The soldier knew it. Maker realized he accepted his fate even as she ignored where that information came from. He was protecting his own. Her good hand tightened on the edge of her shattered faceplate and she sprang forward. Maker had always been small, and the wind nearly pushed her off target. She brought down the reinforced crown of her broken helmet on the side of the Cullers skull with every ounce of strength she had. Her muscles screamed in protest, her shoulder ground against the socket. A crunch. A crush. A spray of blood and tissue and then her feet touched the ground. Her eyes hurt – stinging with the blowing dust. Her lungs were tight from lack of oxygen.

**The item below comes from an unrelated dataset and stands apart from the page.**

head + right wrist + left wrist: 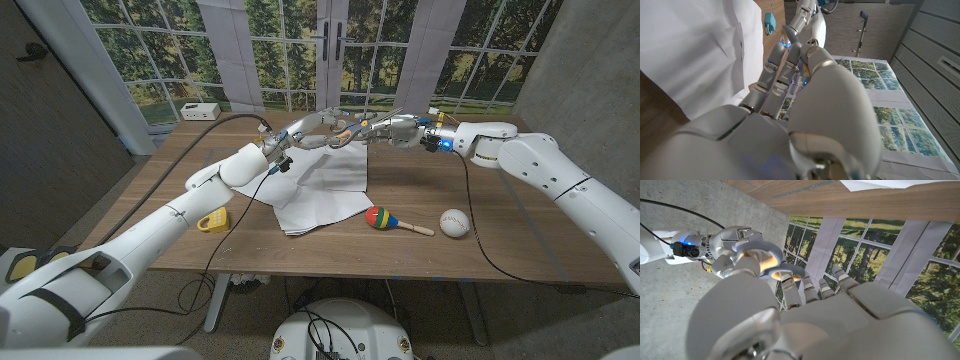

Maker did not know what she said, only that she needed the soldier’s help to save the base. Kerry and Gonzales and Bretavic were back there. Counting on her. He was deadly. Huge and solid and unmoved by words or pleading. He turned away, more interested in a box on the ground than the danger to her friends. He had already decided to ignore her.
She was falling, but he caught her and she held on tight – digging her fingers into his uniform to hold him there – to make him listen. It did no good. Her hands were cramping from the grip but the thin outer layer of his suit only tore as he moved away. He was telling himself it did not matter if she died. The Coalition would not care. There was a greater goal to serve.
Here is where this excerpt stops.